September 2017 California Employment Law Notes

We invite you to review our newly-posted September 2017 California Employment Law Notes, a comprehensive review of the latest and most significant developments in California employment law. The highlights include:

It’s Time to Think About Arbitration Agreements Again Following Recent $15 Million+ Employee Verdicts

Jury panels in the Los Angeles Superior Court (which is often referred to as “The Bank” by the plaintiffs’ bar) have recently delivered multimillion-dollar verdicts to former-employee plaintiffs.  Many employers doing business in California already have insulated themselves from such disasters by adopting comprehensive arbitration regimes, which would require that such cases be heard by a retired judge or employment lawyer rather than a jury of the employee’s (not the employer’s) peers.

In one recent case involving alleged wrongful termination and racial discrimination, the jury awarded the former employee $16.6 million, which is the largest such verdict in California state history.  The verdict consisted of $373,514 in lost wages; $2.5 million in emotional distress damages; and $13.8 million in punitive damages.  Added to this will be another $1 million or so in prevailing-party attorney’s fees that will go to the former employee’s lawyer.  Another Los Angeles jury recently awarded $15 million to a former employee who claimed he was discriminated against on the basis of a disability.  That verdict consisted of $5 million in lost wages and emotional distress damages and $10 million in punitive damages.

The fact that such monster verdicts are stalking the land pushes up the settlement value of all cases — and the risk of not settling means the employer is subjecting itself to funding the winnings of those who play the California litigation lottery.  The best antidote?  Arbitration agreements.  Although arbitration is hardly a panacea and carries with it a number of significant limitations and disadvantages, the time has come for employers to shut down this game by choosing arbitration once and for all.

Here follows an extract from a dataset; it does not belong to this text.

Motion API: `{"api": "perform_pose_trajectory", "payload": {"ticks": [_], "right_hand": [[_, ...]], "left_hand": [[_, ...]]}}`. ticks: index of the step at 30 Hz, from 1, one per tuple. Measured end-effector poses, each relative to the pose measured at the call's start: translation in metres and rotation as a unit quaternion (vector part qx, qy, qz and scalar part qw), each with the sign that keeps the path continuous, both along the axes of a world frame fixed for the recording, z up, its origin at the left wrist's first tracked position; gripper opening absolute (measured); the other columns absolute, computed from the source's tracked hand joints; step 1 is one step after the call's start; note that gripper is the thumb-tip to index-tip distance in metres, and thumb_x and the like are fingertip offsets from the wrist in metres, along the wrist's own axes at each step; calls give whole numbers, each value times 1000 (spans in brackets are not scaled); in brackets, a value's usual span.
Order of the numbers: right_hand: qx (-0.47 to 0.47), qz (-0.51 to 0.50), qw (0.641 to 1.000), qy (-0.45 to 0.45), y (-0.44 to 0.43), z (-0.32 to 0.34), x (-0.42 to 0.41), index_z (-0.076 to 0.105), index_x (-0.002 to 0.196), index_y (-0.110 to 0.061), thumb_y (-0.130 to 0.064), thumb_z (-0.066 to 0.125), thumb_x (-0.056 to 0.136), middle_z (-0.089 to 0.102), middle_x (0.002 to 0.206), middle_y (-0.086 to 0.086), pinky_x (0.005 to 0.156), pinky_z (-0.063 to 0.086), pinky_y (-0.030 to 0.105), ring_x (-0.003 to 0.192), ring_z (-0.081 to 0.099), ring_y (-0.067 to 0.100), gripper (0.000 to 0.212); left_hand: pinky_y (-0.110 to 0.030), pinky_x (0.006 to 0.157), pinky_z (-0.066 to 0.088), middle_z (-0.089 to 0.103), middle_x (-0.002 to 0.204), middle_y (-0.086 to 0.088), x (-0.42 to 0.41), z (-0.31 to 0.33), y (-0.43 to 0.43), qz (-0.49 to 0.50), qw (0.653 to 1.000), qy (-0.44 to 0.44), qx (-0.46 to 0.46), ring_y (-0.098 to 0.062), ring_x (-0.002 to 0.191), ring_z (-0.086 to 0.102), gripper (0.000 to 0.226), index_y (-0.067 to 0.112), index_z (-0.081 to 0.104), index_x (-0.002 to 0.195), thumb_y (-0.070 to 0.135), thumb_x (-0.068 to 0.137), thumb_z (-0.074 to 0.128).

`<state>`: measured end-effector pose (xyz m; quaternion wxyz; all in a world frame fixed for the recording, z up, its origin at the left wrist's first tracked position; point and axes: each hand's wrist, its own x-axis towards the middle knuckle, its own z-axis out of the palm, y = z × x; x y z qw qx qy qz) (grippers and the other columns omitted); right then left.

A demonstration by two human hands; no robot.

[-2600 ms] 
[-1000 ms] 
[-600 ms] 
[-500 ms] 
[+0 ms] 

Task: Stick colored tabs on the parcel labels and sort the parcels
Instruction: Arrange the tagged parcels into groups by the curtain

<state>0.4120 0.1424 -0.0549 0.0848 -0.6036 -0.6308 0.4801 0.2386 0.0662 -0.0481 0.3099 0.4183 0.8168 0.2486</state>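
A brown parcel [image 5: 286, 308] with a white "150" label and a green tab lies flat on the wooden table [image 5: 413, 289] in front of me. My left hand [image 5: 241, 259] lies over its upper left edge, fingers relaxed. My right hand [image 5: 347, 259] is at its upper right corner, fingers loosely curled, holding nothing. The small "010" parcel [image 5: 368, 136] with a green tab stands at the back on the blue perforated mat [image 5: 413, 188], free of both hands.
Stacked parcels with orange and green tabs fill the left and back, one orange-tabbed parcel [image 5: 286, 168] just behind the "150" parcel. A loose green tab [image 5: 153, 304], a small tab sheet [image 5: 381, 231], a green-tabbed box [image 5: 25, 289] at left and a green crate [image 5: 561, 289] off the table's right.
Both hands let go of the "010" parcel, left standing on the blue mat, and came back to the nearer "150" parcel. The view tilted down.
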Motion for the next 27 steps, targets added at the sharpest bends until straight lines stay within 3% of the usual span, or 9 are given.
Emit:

The top three reasons for adopting an employment arbitration agreement today are:

  1. Arbitrators generally provide reasonable awards that fairly compensate an employee who has actually suffered some form of discrimination, harassment or other wrongful treatment.  Unlike a jury, however, they generally do not get carried away and award gargantuan amounts of money for alleged emotional distress and punitive damages — both of which are basically unlimited under California law.
  2. The mere existence of an arbitration agreement functions as a form of “Wolfsbane” that wards off the most aggressive plaintiffs’ lawyers.  Once they find out their client signed an arbitration agreement, they know they have no chance of ever bamboozling a gullible jury into awarding them millions of dollars and they will usually drop the case or settle it on the cheap.
  3. The arbitration agreement can and should include a class-action waiver provision.  This means that any employee who signs such an agreement agrees not to lead or participate in a class action against the employer.  These provisions are perfectly legal (even in employee-friendly California) and alone justify the adoption of such an agreement.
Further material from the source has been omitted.